Sur “À l’ombre lunaire des mots” d’Alexis Yebra
Certaines nuits, la lune révèle des traces. Il s’agit d´inscriptions cosmiques qui interrompent lalactescence que la mystique a célébrée, que des chants millénaires ont soulignées dans sa contraposition avec une obscurité qui entoure le disque lunaire. Contre cette pénombre s’est marginalisée une révolte de notre satellite, qui brille –on sait- avec l’incongruité d’une lumière qui ne lui appartient pas.
Un déséquilibre primitif peut être assigné à ces cicatrices qui décomposent l’homogénéité que l’œil nu peut reconnaître comme majoritairement blanche. Et, bien sûr, la blancheur est parfois assiégée par ses propres phases, cycles stables qui la font disparaitre dans le voile obscure sur lequel elle
flotte.
L’accident gris récupère dans la peinture d’Alexis Yebra le vestige de météores déjà brulés et, il devient texture sur laquelle inscrire des restes gestuels : il s’agit d’une écriture qui semble se renier elle-même et s’abandonner dans un instant de vestige.

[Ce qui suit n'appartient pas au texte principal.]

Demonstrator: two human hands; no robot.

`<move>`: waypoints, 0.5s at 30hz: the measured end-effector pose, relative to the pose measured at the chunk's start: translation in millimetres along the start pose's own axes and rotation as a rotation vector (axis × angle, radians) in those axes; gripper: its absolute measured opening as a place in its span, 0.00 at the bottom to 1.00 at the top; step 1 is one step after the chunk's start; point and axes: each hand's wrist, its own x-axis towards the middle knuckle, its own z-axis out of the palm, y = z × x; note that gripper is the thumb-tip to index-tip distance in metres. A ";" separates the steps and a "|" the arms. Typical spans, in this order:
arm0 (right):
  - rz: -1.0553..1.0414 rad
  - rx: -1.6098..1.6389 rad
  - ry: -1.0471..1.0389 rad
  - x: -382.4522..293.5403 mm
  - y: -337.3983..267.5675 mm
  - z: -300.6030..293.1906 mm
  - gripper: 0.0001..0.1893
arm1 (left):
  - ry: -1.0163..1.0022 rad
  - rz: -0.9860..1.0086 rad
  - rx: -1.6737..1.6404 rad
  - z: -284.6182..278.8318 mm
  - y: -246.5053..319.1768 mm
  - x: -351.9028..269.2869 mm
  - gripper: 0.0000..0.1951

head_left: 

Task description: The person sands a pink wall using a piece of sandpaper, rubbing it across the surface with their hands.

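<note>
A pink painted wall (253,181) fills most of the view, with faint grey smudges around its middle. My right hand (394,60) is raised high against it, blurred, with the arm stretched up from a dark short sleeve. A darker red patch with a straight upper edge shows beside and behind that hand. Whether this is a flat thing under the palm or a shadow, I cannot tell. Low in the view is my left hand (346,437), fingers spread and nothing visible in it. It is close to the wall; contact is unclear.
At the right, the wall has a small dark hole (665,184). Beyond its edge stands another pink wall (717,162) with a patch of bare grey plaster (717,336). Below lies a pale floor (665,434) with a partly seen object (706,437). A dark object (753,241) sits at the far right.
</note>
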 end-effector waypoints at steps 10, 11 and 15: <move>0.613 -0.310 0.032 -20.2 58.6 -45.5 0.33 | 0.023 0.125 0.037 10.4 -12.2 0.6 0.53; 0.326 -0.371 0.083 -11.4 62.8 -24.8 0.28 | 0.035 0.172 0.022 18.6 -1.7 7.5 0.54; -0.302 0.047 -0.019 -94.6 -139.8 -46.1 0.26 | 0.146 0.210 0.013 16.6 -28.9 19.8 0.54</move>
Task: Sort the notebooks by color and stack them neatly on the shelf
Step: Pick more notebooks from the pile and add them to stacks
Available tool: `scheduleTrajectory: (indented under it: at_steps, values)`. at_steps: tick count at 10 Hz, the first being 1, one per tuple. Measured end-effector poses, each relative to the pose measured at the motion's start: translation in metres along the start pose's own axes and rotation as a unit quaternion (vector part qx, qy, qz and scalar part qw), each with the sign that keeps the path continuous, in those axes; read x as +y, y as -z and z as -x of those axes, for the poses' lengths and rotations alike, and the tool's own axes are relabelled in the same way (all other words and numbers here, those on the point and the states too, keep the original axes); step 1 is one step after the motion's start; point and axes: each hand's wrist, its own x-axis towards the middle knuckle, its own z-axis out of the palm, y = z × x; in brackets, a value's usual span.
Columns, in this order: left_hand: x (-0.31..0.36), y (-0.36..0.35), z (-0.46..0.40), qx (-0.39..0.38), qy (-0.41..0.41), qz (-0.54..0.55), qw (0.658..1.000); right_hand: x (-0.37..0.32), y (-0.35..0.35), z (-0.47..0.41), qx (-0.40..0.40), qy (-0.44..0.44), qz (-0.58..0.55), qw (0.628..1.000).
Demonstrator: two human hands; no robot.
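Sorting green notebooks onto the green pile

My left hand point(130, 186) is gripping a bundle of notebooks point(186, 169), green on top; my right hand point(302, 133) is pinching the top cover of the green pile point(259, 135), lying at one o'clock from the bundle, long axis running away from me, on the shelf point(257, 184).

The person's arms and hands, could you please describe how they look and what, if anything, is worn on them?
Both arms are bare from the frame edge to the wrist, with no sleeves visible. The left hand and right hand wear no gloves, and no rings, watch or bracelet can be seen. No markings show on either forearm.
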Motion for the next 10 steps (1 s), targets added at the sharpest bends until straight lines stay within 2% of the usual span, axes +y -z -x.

Comme la calligraphie de qui méconnait la logique des mots, ces traits survivent comme des poèmes visuels, autour desquels la géométrie orbite en cercles et lignes, façonne des microcosmes cellulaires ou des radiances.

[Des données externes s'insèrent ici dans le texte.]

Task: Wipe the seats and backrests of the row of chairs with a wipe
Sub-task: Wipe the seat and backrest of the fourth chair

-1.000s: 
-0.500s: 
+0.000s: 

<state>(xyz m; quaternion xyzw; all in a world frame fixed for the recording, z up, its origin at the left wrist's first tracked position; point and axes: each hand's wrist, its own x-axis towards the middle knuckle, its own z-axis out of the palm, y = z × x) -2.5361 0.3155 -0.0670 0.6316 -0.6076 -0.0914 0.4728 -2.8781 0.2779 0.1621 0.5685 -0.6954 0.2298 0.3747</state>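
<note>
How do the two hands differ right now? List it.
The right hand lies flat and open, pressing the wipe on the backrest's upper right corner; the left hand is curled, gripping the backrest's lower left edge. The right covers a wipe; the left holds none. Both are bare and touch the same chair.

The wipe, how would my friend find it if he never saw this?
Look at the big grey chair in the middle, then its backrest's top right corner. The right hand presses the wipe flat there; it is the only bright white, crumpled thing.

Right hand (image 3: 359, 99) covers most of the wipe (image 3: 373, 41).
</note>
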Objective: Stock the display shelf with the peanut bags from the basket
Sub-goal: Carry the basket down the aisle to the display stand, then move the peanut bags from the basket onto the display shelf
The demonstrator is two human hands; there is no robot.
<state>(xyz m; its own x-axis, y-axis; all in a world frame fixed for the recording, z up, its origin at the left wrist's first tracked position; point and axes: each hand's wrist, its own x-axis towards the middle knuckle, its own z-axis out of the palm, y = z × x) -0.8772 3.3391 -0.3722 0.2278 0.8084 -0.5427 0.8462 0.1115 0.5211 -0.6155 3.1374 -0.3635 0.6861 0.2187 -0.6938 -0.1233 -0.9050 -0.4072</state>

Une certaine violence, marque, censure, le pli signifiant de quelques traits et, en même temps, elle habilite une emphase en formes. Au milieu de gribouillages, des textiles se révèlent comme une autre graphie, où des motifs de dentelle semblent présenter une majeure résistance à l’abîme du signifiant auquel ils sont confrontés. Néanmoins, les deux registres sont traversés par la rature ; stratégie dominante de ces peintures dans lesquelles le noir, qui se détache voilant des surfaces et des fragments, pourrait devenir, d´une certaine manière, une nouvelle surface d’inscription : négatifs sur le tableau blanc de la lune, ces franges sombres se révèlent disposées à recevoir ses
collisions respectives : des mots éclatées dans lesquels survivent péniblement un écho chorégraphique et formel ; fragments de beaux motifs et de pochoirs apparents.

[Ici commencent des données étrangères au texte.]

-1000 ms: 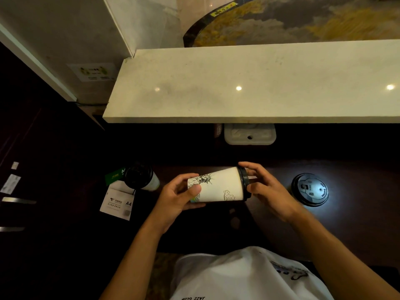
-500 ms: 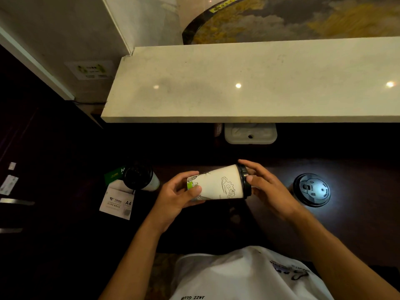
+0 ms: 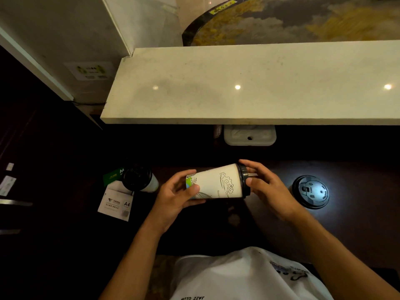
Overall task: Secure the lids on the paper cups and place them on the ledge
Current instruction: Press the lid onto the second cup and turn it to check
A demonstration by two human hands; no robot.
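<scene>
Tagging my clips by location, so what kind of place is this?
Probably a café or drinks counter: a pale stone ledge above a dark counter, lidded takeaway paper cups, and a spare lid.

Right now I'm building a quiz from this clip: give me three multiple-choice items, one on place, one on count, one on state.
1. Where is the loose lid?
A. on the ledge
B. on the dark counter, right of the hands
C. on the label

2. How many cups show?
A. one
B. two
C. four

3. How is the held cup lying?
A. upright on the ledge
B. on its side, lid to the right
C. upside down on the counter

Answers:
1 B: the loose lid lies on the counter, apart from the right hand.
2 B: the held cup and a second cup by the label.
3 B: the left hand grips its base; its lid faces the right hand; the ledge bears no cup.
</scene>
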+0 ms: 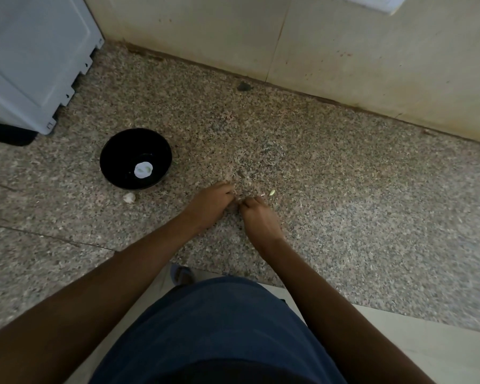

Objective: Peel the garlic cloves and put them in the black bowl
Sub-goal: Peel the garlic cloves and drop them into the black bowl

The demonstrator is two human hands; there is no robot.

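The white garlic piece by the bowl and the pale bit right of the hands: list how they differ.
The white garlic piece is bigger, rounded and whiter; the pale bit is a small, yellowish sliver. The garlic piece lies just below the black bowl; the pale bit lies just beyond the right hand. Both rest untouched on the counter.

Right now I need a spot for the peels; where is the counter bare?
Bare counter lies right of both hands, out to the wall, and behind the black bowl. It is crowded between the bowl, the garlic piece and the left hand.
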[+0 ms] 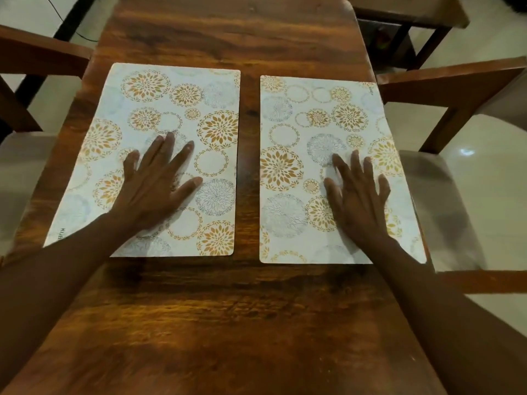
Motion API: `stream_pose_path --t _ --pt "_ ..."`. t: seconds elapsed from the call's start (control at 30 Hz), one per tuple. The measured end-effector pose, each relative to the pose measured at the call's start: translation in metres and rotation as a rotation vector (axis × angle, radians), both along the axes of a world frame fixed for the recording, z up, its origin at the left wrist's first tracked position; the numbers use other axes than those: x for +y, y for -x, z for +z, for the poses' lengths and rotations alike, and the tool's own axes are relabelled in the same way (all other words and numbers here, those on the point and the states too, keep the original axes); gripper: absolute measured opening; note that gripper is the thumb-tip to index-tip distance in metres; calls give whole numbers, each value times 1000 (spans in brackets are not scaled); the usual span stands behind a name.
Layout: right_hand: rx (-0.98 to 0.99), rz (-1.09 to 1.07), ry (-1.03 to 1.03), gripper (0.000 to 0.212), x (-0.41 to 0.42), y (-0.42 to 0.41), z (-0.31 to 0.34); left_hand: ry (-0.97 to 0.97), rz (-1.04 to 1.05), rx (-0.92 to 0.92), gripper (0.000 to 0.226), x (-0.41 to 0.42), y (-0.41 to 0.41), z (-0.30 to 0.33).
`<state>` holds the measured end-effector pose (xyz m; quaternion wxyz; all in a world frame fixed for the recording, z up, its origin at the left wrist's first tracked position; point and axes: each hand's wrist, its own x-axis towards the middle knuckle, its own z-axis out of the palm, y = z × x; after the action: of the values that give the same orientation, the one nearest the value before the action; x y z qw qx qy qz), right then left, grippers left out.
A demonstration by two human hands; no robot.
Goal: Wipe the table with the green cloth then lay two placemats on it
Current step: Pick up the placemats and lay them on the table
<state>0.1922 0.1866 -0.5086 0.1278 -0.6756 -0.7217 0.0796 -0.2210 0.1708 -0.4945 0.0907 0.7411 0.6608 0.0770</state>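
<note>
Two white placemats printed with gold and grey flower circles lie flat side by side on the dark wooden table [245,309]. My left hand [156,183] rests palm down with spread straight fingers on the left placemat [159,109]. On the right placemat [299,115] my right hand [356,195] lies flat in the same way. A narrow strip of bare wood separates the two mats. No green cloth is in view.
Wooden chairs with pale cushioned seats stand at the table's left side [22,166] and right side [445,195]. A small wooden side table [413,18] stands beyond the far right corner. The floor is pale tile.
</note>
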Motion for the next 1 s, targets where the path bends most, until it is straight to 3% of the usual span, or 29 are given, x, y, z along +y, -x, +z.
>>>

Et même ainsi , au milieu de cette oblitération du signe, et dans la fumée qui s’impose sur le blanc, sur le gris, quelque chose lutte pour survivre à l’obscurité, quelque chose parcourt des bandes à tendance abstraite et se réécrit sur la blessure de l’ombre comme des sutures. Ces raccords reculent
sur l’âge dramatisé auquel il semble pointer le geste pictural, et délimitent la structure d’une ruine artificielle, maintenant réorganisée comme la recherche d’une forme d’illumination.